Выбрать главу

— От бурмотить! Як бабка Ворониха! — крикнет Настя без всякой задней мысли.

Да и Саша тогда еще ничего не знала, и бабушка не осекала Настю строгим взглядом, ничто и ничью душу не смущало в этот час очищения общим добрым делом. И дальше, дальше день тонул в капустных ворохах, выраставших под обнаженными, в приставших лапшинках сечки, руками двух женщин, двух матерей, Сашиной и Настиной, режущих капусту шинковницами. Горит просево моркови в белых копнах капусты, от моркови оранжевые рты у девчонок; нежно пахнут яблоки, без которых бабушка никогда не клала капусту; горьковат сок раскалываемых зубами кочерыжек. И уже по всему селу — хруст капусты под бельевыми рубелями в вышпаренных, остывших бочках, чтоб больше вошло и плотно легло, — в каждом дворе фамильная забота о славе капусты. В каждом дворе — лад и надежда.

Теперь все это вспоминалось как странное фантастическое сновидение. Нет Насти — она попала под самую первую бомбежку станции: побежала встретить из города мать, когда село услышало о войне, — мать и принесла ее по жаре и пыли на руках — светлая головенка Насти свисала с материнской руки обвялым капустным кочаночком.

Но испытанный тогда Сашей ужас притупили другие смерти. В первые же дни войны погиб под Киевом отец и умерла бабушка, не пережив смерти любимого зятя. И когда немцы заняли город, Пелагея перебралась в село: надо было находить место в разорванном войной мире, в селе легче прожить с дочерью.

Саша уже не дождалась ни веселого ясного дня, когда все село «кладет» капусту, ни заливистого школьного звонка — в тот год она должна была идти в первый класс, и сколько ж к этому готовилась! Немцы пришли и сюда, в село. Везде были немцы, немцы, наползшие, представлялось девочке, как бесчисленные серые муравьи, и дух ее стонал в гнетущем ощущении надвинувшегося морока. В запустелом дворе почти ничто не напоминало о прошлых крестьянских заботах, а из обычной для мужика живности дед Трофим растил лишь с неимоверным трудом приобретенного поросенка. Существо это, тощее от бескормицы, было рябой породы, так что к худобе своей казалось еще запятнанным грязью, и по масти было наречено — Рябко. И завели-то Рябко, когда по селу пошли слухи о приближении фронта. В дальних глубинах головы дед Трофим лелеял мечту подать к столу в честь встречи желанных и жданных гостей жареного поросеночка. В небольшом хлевке и жил Рябко, жалкая тень давних дней. Да ведь у других и того не было, немцы разорили село, мертво зияли подворья.

Только немец-адъютант различил в порушенном хозяйстве деда Трофима черты былой основательности, и она каким-то образом связывалась им с засевшей в его голове мыслью. Этой мыслью он частенько делился с Сашей… Сложилось так, что только ей он и мог поверить свои совершенно чуждые ей тайны: дед Трофим со своей натурой анахорета не годился в собеседники, Пелагея, оглушенная войной и гибелью мужа, — тоже, и лишь Саша, еще державшаяся под защитительным рефлексом детства, жила «на этом свете». Не дававшая особого простора мысли жизнь в сообществе с недосягаемым сословно, к тому же глубоко погруженным в свою болезнь Герром лишила адъютанта друзей, и, как это было ни дико, в сущности, оставалась одна Саша, и он чуть ли не заигрывал с нею, располагая к общению.
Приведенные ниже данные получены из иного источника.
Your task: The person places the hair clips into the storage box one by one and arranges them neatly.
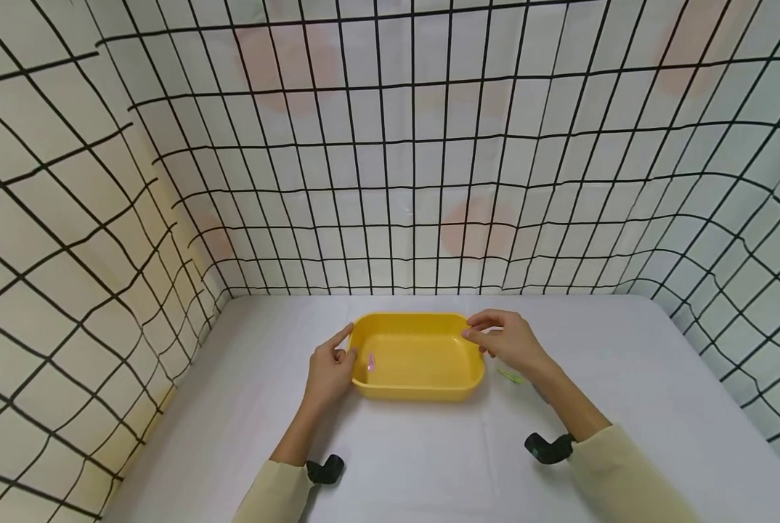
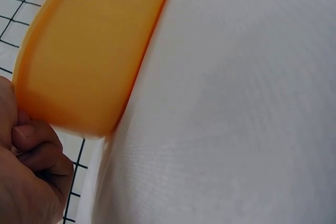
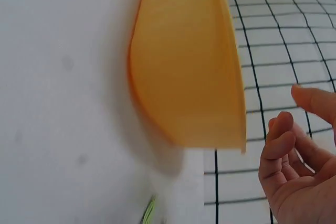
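A yellow rectangular tray (image 1: 423, 363) sits on the white-covered table, and a small pink hair clip (image 1: 372, 362) lies inside it towards the left end. My left hand (image 1: 329, 372) grips the tray's left end, thumb at the rim; in the left wrist view its other fingers (image 2: 39, 142) are curled beside the wall. Over the right end hovers my right hand (image 1: 510, 343). The right wrist view shows this hand (image 3: 299, 171) apart from the tray, thumb and fingers loosely bent with nothing seen between them. Slim green items (image 1: 510, 375), perhaps clips, lie just right of the tray.
Black wire mesh (image 1: 412, 187) backed by pale cloth stands behind the table and along both sides. The white tablecloth (image 1: 423, 457) stretches in front of the tray. Each wrist carries a black camera mount (image 1: 550, 448).
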The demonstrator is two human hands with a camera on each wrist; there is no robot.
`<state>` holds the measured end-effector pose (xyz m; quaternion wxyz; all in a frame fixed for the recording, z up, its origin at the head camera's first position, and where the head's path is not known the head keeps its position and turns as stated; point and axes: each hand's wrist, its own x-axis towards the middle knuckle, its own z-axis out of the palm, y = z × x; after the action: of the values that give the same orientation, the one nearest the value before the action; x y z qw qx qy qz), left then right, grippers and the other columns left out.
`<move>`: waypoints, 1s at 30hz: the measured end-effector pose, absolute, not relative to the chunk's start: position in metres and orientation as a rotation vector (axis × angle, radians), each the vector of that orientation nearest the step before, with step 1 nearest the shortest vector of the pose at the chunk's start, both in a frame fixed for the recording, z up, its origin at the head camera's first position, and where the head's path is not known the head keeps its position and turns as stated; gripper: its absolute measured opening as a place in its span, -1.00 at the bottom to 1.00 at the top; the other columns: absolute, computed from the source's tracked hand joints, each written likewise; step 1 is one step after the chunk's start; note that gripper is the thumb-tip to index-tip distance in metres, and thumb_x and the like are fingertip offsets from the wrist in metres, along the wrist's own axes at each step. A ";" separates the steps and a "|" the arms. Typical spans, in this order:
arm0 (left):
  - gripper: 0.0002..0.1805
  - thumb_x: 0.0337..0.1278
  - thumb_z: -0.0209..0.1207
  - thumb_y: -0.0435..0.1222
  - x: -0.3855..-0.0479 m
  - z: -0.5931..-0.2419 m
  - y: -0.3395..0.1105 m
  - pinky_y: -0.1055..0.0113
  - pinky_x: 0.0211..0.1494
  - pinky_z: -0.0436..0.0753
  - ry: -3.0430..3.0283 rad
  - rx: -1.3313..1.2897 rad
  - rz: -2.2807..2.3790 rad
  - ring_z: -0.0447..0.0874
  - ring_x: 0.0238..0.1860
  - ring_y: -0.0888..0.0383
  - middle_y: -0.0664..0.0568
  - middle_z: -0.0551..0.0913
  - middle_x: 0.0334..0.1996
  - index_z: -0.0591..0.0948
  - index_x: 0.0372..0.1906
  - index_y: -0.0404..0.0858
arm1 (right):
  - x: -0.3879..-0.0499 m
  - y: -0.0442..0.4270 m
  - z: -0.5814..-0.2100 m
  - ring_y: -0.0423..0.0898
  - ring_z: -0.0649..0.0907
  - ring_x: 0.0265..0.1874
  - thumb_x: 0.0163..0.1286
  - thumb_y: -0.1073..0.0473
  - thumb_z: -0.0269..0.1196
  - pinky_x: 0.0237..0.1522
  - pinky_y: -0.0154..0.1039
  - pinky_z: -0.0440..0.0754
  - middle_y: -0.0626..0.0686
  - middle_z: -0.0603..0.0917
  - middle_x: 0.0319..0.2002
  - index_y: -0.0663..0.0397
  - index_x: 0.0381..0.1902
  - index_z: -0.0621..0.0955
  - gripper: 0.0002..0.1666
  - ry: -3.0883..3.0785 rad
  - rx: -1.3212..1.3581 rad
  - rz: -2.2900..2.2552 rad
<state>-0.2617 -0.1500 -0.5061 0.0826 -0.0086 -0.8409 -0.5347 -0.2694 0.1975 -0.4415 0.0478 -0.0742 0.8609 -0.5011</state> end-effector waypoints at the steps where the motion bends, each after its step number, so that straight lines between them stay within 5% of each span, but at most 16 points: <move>1: -0.45 0.35 0.19 -0.31 -0.262 -0.506 -0.150 0.47 -0.67 0.18 -2.510 -0.020 -1.600 0.12 -0.73 0.23 0.16 0.25 -0.77 0.55 0.42 0.01 | -0.269 0.203 -0.442 0.17 0.71 -0.32 0.35 -0.07 0.42 -0.40 -0.26 0.65 0.18 0.73 -0.03 0.18 0.12 0.65 -0.45 2.633 -0.214 -1.519; 14: -0.44 0.37 0.19 -0.29 -0.263 -0.508 -0.148 0.46 -0.65 0.22 -2.518 0.031 -1.649 0.15 -0.71 0.22 0.13 0.28 -0.74 0.53 0.44 0.02 | -0.252 0.267 -0.455 0.13 0.70 -0.28 0.32 -0.25 0.40 -0.35 -0.23 0.66 0.19 0.71 0.02 0.20 0.21 0.60 -0.25 2.756 -0.057 -1.360; 30: -0.44 0.39 0.18 -0.27 -0.264 -0.506 -0.148 0.46 -0.64 0.25 -2.529 0.066 -1.676 0.18 -0.70 0.21 0.11 0.30 -0.73 0.51 0.45 0.06 | -0.224 0.302 -0.481 -0.05 0.68 -0.40 0.34 -0.17 0.40 -0.47 -0.31 0.56 0.10 0.72 -0.11 0.15 0.14 0.65 -0.39 2.816 -0.033 -1.276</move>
<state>-0.2636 -0.1481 -0.5057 0.0534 0.0216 -0.8322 -0.5514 -0.2244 0.3024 -0.4812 0.0248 -0.0107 0.9105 -0.4126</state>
Он должен был выговориться перед кем-то, этого требовала артельная его натура. И вот, усадив девочку рядом с собой во дворе на завалинке, испытывая именно в эти минуты что-то отрадное душе, полненький человечек, болтая ножками и вытягивая крохотный рыбий ротик, пускался в туманную философию о каком-то высшем предназначении германской нации, которую все должны почитать и которая, в свою очередь, облагодетельствует мир.
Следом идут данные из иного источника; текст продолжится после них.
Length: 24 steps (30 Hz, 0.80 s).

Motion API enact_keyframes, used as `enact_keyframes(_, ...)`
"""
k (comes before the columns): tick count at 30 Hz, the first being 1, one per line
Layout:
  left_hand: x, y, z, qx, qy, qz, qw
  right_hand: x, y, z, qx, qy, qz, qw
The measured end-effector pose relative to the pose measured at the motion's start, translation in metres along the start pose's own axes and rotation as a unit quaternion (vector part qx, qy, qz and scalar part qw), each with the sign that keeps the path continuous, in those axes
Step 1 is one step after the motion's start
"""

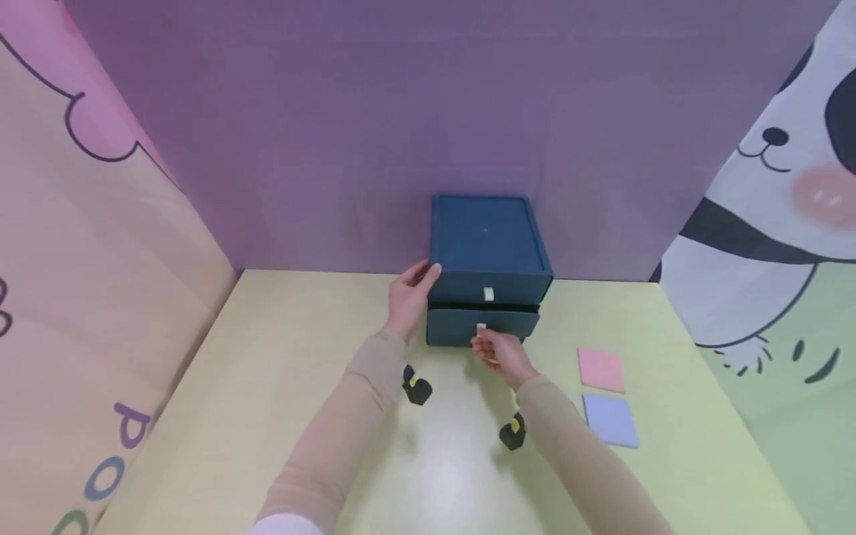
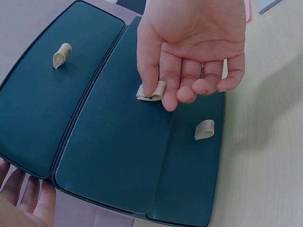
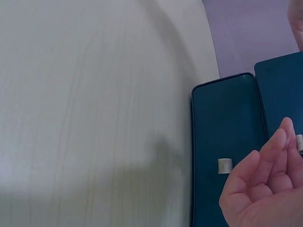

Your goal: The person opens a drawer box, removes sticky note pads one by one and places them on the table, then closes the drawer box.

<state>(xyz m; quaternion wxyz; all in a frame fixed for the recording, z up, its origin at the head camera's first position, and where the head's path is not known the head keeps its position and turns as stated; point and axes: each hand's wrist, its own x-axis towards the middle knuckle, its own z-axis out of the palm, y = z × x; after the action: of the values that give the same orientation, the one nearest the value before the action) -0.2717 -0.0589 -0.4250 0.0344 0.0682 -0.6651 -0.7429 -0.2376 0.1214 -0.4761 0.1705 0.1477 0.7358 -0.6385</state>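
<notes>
A dark blue drawer box (image 1: 491, 238) stands against the purple backdrop. Its middle drawer (image 2: 116, 127) juts out a little past the top drawer (image 2: 61, 90) and the bottom drawer (image 2: 189, 175). Between thumb and forefinger, my right hand (image 1: 504, 355) pinches the pale pull tab (image 2: 151, 91) of that middle drawer; the other fingers are loosely bent. My left hand (image 1: 408, 301) rests against the box's left side, thumb near the top front edge, its fingers (image 2: 28, 198) fairly straight along the side. In the right wrist view, the right hand partly covers the drawer fronts.
A pink square (image 1: 602, 370) and a blue-violet square (image 1: 611, 420) lie flat on the pale wooden table (image 1: 281, 357), right of my right forearm. Black pieces with yellow marks (image 1: 417, 388) show beside both forearms. Printed backdrops (image 1: 756, 223) rise at the sides.
</notes>
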Motion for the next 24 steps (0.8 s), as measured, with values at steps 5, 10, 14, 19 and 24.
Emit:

— Вот вы все про германскую нацию, — отметая философскую шелуху и дрожа от внутреннего напряжения, «уличала» Саша адъютанта. — А сами по-русски говорите. Интересно!

Она похлопывала ладошкой рот, подавляя непроизвольный нервный зевок. Адъютант возбужденно ерзал на завалинке.

— Ну, как тебе это объяснить? Майн фатер унд майне муттер… Мой отец и моя мать немцы. Но они жили в России и покидали родину во время тяжелых испытаний. Тогда я был мал… А тебя не было на свете. Мы стали германская нация. Отец сказал мне: иди и возврати нам нашу землю. — Он надувал щеки, глаза его округлялись. — Скоро кончится война. Мы все получим по большо-о-ому отрезку земли. — В горле у него масляно всплескивало. — Мы дадим вам работу. И этому старику, и твоей матери, и тебе.